GPU: Gigabyte 2080Ti
PSU: Corsair AX 760
SSD: Samsung 970 EVO Plus 2TB


----------



## Abductee (17. März 2020)

Ich mag mich jetzt täuschen, aber sollte die CPU nicht bei hoher AVX Last den Takt senken?
Zumindest in den Werkseinstellungen indirekt über die TDP.


----------



## Lowpinger (17. März 2020)

selbst mit stock bios settings out of the box macht sie das nicht, alle core 4.7ghz, rennt dann ins thermal throttle von knapp 100° und drosselt sich dann, das is aber nich sinn und zweck


----------



## Sinusspass (17. März 2020)

Wie viel Leistung zieht der 9900k denn, wenn er überhitzt?
Grundsätzlich ist die H115i nicht zu schwach, die Fläche reicht bei angemessener Drehzahl durchaus aus. Eine H150 hätte nur geringfügig mehr Fläche, ein Nh D15 wäre auch nicht besser dran. 
Andererseits, was jucken dich Prime/LinX Temperaturen? Das ist zwar nett für einen Test zur Kühlleistung, im Alltag wird man da aber kaum rankommen, erst recht nicht, wenn man mit dem System nur zockt.
Zu guter letzt, welches Gehäuse nutzt du?


----------



## Lowpinger (17. März 2020)

hey sinus, je nach test gönnt sich die cpu laut hwinfo 150- 190W Package

als gehäuse dient ein Cougar Panzer Max, die AiO steckt der front mit push 'n pull, ins gehäuse, im heck ein 120er der rauszieht, und im deckel 2x 140 die rausziehen

wegen gaming: wenn ich gerade mal CoD MW mit 144FPS laufen lasse

CPU: 30-40% Last bei ~70°C
GPU: 70% Last bei 62°C


----------



## Threshold (17. März 2020)

Lowpinger schrieb:


> das system is auf 4.5Ghz fixiert mit einem avx offset von 0, dabei gönnt sich die cpu max 1.2v



Du musst mit Offset arbeiten. Für Max AVX ist der Wasserkasten schlicht zu schwach.
Du kannst die CPU problemlos mit 5GHz fahren, aber eben nur für Games.

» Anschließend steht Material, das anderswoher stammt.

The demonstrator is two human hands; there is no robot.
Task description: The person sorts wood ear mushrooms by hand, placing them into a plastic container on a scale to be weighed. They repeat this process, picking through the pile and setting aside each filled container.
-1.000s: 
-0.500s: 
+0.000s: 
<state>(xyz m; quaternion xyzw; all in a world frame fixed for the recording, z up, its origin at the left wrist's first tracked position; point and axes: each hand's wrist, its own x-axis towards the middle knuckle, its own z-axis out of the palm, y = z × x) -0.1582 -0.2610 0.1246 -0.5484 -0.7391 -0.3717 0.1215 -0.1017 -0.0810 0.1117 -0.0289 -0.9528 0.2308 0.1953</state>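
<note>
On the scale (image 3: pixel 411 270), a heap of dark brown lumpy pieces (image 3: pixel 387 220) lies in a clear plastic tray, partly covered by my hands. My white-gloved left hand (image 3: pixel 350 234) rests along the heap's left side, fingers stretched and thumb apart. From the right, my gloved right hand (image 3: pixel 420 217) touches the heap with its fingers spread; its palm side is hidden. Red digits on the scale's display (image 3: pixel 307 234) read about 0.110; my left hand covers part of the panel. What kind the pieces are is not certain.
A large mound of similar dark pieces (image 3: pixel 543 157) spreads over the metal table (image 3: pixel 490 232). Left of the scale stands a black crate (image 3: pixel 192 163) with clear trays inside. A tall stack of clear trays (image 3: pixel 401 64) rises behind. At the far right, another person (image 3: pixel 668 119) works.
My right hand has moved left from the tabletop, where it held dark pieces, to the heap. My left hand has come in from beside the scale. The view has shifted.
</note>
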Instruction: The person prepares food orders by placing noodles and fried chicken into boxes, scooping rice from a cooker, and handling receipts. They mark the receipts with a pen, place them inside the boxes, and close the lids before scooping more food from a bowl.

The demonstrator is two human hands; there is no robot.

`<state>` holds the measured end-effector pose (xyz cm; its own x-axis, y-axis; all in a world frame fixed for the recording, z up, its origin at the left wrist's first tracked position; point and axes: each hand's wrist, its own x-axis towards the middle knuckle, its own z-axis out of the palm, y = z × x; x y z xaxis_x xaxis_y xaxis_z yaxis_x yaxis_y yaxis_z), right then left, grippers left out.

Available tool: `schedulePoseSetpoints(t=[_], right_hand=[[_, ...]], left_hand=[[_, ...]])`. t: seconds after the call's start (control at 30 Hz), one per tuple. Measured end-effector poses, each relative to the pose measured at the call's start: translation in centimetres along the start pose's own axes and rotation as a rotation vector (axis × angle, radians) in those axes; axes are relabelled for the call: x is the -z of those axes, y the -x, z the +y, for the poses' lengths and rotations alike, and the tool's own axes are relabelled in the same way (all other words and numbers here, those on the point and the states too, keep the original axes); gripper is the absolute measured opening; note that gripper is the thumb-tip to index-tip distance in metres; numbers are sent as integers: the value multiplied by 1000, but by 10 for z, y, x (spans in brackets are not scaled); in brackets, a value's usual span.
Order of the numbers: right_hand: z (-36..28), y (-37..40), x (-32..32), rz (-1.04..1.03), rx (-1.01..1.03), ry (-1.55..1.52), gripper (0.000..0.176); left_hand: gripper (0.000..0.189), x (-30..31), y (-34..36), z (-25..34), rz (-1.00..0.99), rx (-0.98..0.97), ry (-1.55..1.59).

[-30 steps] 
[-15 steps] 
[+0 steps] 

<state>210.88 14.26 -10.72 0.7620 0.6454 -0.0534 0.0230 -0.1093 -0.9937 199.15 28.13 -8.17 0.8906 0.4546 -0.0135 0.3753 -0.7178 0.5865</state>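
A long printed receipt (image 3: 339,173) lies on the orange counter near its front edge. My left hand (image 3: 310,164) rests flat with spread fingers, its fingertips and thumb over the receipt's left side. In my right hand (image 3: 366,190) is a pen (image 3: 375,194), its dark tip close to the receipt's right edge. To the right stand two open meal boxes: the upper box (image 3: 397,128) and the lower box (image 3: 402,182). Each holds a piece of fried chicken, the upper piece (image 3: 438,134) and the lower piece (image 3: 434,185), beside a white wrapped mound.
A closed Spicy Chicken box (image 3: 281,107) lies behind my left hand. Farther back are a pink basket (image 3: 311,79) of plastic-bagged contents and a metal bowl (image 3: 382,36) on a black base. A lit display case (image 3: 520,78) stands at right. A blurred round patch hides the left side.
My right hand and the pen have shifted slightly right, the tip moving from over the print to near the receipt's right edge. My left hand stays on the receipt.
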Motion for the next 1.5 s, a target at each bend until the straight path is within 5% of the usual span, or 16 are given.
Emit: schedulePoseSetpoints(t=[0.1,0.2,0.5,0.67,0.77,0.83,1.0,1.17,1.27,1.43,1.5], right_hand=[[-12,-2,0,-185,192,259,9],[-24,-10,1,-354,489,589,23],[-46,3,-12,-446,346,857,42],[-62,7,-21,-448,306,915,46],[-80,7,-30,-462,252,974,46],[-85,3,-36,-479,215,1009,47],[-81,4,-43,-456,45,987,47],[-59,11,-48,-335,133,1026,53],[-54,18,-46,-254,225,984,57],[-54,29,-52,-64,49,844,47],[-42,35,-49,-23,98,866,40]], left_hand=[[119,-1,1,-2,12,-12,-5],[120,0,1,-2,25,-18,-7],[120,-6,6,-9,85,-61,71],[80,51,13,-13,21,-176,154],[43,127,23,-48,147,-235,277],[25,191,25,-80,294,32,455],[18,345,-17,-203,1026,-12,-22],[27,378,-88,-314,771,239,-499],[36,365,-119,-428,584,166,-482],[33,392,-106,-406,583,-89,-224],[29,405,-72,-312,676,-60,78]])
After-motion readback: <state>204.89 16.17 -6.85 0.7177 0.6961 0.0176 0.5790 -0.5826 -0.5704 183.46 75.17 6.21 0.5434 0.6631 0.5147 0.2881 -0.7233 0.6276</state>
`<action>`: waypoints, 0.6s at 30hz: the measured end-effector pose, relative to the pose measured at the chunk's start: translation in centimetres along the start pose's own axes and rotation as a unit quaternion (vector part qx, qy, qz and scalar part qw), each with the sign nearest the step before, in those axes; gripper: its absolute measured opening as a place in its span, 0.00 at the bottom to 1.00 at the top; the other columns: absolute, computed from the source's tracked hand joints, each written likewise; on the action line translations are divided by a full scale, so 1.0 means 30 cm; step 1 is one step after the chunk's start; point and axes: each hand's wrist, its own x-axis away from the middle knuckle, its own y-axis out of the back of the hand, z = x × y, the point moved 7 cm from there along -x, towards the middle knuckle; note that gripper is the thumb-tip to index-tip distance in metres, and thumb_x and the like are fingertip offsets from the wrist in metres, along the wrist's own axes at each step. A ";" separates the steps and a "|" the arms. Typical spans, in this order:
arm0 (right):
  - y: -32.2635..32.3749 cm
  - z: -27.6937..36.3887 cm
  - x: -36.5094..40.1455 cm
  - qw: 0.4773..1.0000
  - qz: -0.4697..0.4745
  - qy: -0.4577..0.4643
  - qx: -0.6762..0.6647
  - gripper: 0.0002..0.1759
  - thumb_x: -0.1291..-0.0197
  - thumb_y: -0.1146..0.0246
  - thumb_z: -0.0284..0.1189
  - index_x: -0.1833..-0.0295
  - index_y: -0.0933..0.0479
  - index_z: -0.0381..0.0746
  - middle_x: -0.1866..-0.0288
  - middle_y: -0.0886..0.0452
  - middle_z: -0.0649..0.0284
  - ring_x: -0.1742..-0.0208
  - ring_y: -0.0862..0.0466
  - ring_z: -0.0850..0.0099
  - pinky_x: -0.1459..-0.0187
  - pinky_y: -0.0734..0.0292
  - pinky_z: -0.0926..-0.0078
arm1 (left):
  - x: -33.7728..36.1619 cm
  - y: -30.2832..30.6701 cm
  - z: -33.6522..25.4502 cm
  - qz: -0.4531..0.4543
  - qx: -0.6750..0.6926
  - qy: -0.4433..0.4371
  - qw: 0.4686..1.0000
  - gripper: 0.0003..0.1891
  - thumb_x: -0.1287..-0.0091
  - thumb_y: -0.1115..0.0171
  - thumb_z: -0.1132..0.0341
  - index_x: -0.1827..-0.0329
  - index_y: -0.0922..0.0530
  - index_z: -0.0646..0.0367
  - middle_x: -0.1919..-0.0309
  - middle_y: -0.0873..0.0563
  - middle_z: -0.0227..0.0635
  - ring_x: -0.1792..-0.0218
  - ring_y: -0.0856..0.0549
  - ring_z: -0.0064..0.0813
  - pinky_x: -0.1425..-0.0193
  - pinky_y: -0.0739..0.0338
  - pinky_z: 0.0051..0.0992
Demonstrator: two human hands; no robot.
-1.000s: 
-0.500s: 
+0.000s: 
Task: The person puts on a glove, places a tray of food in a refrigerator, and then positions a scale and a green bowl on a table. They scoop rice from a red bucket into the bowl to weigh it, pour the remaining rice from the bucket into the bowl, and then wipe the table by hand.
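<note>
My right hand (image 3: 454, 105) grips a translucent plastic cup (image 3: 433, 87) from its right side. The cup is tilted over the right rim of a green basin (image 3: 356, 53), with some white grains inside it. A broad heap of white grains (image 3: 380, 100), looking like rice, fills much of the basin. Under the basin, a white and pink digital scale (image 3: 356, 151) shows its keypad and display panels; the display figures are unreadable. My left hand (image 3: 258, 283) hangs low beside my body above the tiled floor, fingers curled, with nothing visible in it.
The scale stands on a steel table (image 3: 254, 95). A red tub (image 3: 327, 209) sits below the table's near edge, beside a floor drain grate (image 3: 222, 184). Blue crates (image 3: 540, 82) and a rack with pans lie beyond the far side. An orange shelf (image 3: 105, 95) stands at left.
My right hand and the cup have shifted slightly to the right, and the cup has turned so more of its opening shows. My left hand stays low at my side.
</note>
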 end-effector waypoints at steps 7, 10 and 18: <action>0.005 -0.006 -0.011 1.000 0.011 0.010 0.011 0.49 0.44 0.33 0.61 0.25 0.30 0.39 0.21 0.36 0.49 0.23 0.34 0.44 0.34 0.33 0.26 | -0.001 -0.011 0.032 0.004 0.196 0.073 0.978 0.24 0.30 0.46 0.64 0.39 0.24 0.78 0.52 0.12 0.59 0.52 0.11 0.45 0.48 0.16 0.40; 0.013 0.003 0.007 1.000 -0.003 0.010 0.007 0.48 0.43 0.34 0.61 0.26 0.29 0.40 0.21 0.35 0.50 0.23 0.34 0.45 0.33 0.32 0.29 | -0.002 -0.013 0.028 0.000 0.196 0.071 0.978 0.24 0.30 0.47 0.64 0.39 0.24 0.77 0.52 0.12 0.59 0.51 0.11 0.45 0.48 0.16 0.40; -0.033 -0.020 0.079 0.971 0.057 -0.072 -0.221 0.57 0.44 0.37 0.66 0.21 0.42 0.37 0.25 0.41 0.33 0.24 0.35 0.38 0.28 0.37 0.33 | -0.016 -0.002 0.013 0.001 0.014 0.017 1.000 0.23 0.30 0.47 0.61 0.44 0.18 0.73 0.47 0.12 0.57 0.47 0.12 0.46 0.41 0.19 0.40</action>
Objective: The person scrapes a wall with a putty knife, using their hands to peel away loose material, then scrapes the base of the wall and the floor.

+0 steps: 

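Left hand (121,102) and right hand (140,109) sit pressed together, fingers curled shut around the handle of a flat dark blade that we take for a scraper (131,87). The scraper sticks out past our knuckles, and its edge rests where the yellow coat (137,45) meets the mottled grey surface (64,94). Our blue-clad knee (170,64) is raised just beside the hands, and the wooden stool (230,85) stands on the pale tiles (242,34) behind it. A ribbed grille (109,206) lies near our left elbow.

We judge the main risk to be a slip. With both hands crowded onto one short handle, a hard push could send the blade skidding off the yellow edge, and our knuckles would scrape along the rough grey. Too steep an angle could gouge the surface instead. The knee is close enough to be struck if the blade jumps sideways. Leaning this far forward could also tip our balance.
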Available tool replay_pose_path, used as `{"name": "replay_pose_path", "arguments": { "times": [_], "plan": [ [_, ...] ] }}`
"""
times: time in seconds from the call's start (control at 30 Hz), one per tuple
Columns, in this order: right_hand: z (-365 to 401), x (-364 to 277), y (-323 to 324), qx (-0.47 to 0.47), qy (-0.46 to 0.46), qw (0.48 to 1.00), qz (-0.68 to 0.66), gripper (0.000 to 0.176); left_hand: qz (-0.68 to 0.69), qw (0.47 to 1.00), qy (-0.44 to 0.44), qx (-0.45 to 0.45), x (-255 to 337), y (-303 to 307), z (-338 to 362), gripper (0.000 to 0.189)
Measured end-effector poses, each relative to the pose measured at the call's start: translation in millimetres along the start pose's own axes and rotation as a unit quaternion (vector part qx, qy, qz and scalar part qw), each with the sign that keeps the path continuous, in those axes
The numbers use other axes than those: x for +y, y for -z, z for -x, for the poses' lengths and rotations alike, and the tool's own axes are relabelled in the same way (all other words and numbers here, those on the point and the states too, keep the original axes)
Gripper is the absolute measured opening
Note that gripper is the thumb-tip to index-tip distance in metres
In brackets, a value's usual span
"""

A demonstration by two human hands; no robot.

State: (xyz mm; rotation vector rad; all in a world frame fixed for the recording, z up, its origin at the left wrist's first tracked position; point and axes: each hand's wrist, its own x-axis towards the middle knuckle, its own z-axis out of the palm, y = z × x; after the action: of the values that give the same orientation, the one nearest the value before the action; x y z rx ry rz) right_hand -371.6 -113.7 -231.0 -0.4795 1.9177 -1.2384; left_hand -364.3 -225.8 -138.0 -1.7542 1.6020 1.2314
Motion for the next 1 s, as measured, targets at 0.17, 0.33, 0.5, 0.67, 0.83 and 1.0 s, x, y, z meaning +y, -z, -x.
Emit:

In Anwendungen solltest du ein Offset einsetzen, da dir sonst alles abraucht.


----------



## Lowpinger (17. März 2020)

problem daran is leider das immer mehr games mit AVX arbeiten, bringen also 5ghz nix wenn die games avx nutzen und die cpu dann auf den offset wert geht, dann kann ich die cpu gleich fix auf "xy ghz" setzen das sie nich ständig zwischen non avx und avx offset hin und her taktet und nich zu heiß wird

oder seh ich das falsch?

hab testweise mal das eingestellt: multi 47 allcore, avx offset 4

CoD MW allcore 4.3ghz
csgo allcore 4.3ghz
division 2 4.3ghz
breakpoint 4.3ghz


wie man unschwer erkennen kann, fast alles nutz avx, macht als 5ghz null sinn

brauch ich als ne andere kühllösung um die abwärme in den griff zu bekommen

nachtrag: CoD MW läuft jetzt seit ca. 15min, das liquid in der H115i liegt jetzt schon knapp 50°C, das kann doch nich normal sein


----------



## Abductee (17. März 2020)

Versuch mal das Powerlimit auf 150W zu beschränken.


----------



## Sinusspass (17. März 2020)

Wenn die Flüssigkeit warm wird, funktioniert die Kühlung auch. Dann muss nur noch die Wärme vom Wasser an die Luft übertragen werden, da hilft nur mehr Lüfterdrehzahl. 50°C lesen sich aber nach ziemlich geringer Drehzahl, was sagt die Drehzahl bzw. Lüfterkurve?


----------



## Lowpinger (17. März 2020)

Abductee schrieb:


> Versuch mal das Powerlimit auf 150W zu beschränken.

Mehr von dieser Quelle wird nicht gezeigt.